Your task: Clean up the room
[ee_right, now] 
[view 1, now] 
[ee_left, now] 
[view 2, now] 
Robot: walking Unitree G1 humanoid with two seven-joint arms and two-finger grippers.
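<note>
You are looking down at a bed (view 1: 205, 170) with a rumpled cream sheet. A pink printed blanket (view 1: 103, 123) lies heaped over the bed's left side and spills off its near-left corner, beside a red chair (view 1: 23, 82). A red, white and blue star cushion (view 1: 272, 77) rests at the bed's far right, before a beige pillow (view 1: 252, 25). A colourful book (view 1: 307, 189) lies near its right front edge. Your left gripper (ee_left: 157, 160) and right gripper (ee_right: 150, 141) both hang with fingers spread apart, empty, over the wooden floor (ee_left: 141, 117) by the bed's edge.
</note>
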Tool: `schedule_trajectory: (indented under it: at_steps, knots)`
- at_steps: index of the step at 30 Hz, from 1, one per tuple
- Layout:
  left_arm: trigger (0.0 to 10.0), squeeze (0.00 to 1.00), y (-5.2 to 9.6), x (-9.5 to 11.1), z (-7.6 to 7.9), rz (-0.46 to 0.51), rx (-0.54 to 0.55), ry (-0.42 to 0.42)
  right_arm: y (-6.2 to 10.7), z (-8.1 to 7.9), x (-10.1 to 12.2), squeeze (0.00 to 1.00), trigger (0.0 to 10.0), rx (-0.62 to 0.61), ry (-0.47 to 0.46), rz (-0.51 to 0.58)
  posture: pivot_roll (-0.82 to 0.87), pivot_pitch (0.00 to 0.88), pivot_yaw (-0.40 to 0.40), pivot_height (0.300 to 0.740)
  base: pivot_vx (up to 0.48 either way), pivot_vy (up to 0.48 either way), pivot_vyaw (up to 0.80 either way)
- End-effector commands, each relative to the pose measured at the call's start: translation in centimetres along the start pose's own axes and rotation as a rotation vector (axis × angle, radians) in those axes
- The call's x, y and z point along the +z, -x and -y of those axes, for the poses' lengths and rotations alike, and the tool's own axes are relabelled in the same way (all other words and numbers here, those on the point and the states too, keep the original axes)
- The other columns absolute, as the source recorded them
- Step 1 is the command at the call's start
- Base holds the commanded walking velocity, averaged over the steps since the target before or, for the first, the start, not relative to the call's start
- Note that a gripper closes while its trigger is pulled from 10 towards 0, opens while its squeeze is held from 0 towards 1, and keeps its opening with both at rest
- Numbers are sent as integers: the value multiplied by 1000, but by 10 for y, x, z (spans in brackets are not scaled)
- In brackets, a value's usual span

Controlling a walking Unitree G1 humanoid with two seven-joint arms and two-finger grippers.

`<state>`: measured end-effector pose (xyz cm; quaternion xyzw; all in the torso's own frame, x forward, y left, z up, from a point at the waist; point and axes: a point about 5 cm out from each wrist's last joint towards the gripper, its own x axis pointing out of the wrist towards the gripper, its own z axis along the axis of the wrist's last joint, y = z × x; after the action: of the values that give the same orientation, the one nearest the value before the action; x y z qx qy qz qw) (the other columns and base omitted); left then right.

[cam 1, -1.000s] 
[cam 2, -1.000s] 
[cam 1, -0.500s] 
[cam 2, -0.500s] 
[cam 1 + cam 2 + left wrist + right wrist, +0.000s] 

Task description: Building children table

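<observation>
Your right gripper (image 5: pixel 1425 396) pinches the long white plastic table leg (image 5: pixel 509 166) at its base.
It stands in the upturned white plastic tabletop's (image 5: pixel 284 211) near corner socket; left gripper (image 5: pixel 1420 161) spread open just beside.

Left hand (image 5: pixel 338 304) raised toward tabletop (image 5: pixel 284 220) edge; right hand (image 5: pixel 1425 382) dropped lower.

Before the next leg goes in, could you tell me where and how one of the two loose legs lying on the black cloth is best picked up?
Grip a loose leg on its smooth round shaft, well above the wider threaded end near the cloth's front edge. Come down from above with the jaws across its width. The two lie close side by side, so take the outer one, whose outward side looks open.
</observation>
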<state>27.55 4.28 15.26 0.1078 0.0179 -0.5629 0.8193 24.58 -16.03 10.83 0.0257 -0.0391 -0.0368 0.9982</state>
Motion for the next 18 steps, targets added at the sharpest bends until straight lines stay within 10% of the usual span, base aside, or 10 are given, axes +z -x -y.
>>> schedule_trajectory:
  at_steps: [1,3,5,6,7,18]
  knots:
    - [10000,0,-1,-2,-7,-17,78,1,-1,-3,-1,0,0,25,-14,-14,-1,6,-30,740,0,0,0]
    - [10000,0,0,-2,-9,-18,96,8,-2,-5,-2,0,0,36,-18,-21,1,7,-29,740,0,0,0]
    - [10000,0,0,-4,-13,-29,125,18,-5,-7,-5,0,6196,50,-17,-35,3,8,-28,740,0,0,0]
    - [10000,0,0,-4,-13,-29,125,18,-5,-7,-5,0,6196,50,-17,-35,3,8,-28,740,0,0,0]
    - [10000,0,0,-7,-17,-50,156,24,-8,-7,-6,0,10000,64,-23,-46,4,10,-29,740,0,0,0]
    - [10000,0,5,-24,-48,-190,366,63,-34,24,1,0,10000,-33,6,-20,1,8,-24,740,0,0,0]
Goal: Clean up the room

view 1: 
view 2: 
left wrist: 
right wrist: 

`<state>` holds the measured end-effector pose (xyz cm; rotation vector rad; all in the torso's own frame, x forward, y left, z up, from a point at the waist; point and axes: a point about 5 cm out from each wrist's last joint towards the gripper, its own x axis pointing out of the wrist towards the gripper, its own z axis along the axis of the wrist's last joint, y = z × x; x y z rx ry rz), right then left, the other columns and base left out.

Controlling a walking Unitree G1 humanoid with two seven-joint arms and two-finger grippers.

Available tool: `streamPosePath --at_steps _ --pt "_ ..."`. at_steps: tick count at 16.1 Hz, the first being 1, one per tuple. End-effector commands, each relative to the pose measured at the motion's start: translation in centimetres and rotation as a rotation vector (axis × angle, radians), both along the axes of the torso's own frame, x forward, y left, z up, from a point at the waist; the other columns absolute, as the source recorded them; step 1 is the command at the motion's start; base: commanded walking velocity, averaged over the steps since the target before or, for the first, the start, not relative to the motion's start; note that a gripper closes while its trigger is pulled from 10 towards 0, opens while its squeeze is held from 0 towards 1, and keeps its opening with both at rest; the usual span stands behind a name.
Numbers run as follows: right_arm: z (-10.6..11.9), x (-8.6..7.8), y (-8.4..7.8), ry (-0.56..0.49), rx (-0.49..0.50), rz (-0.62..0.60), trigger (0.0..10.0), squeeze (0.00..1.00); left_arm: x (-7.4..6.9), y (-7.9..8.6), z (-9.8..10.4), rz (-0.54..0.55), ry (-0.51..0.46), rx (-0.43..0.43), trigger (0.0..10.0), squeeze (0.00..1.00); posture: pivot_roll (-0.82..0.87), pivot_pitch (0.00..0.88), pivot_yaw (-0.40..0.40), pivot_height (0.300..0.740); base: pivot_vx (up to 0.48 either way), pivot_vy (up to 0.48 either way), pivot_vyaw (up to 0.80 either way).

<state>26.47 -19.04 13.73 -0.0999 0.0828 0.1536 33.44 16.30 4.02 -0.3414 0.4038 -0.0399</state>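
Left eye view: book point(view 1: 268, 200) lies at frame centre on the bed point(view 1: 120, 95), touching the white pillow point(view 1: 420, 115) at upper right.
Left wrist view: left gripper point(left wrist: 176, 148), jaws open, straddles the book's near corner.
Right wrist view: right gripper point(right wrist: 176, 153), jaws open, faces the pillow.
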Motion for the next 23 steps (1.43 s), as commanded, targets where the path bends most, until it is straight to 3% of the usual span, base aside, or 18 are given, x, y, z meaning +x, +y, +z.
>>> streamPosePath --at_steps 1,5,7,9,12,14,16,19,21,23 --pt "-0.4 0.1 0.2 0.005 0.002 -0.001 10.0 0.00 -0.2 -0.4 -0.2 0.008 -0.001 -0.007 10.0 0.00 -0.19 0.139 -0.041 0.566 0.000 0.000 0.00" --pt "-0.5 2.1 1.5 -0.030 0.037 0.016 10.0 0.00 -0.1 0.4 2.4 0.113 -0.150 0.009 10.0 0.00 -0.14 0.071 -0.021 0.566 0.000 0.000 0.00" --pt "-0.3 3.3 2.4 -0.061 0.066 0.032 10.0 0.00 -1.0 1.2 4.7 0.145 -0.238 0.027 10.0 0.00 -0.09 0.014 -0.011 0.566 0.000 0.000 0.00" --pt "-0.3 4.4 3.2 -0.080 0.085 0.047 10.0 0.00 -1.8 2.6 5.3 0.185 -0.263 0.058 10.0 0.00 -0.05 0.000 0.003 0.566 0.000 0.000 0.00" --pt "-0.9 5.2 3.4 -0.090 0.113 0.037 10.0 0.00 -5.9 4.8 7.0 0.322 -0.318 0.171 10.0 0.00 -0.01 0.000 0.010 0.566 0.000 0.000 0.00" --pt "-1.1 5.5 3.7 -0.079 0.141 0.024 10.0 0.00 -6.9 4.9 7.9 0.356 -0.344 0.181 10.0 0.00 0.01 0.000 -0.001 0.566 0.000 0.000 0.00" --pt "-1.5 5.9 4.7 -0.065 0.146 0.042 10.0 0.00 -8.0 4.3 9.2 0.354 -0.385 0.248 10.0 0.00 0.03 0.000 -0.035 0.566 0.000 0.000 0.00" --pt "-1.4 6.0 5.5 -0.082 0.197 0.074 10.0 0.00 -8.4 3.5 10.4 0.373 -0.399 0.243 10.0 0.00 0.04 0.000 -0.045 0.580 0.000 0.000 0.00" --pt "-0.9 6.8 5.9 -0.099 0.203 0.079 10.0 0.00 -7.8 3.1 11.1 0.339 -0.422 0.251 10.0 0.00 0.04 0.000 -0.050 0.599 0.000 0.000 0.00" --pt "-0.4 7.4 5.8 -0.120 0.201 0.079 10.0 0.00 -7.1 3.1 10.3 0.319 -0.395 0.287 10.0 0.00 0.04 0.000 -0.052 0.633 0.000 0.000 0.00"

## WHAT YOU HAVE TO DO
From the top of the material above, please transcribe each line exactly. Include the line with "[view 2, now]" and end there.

## EXPECTED ANSWER
Your task: Clean up the room
[ee_right, now] 
[view 1, now] 
[ee_left, now] 
[view 2, now] 

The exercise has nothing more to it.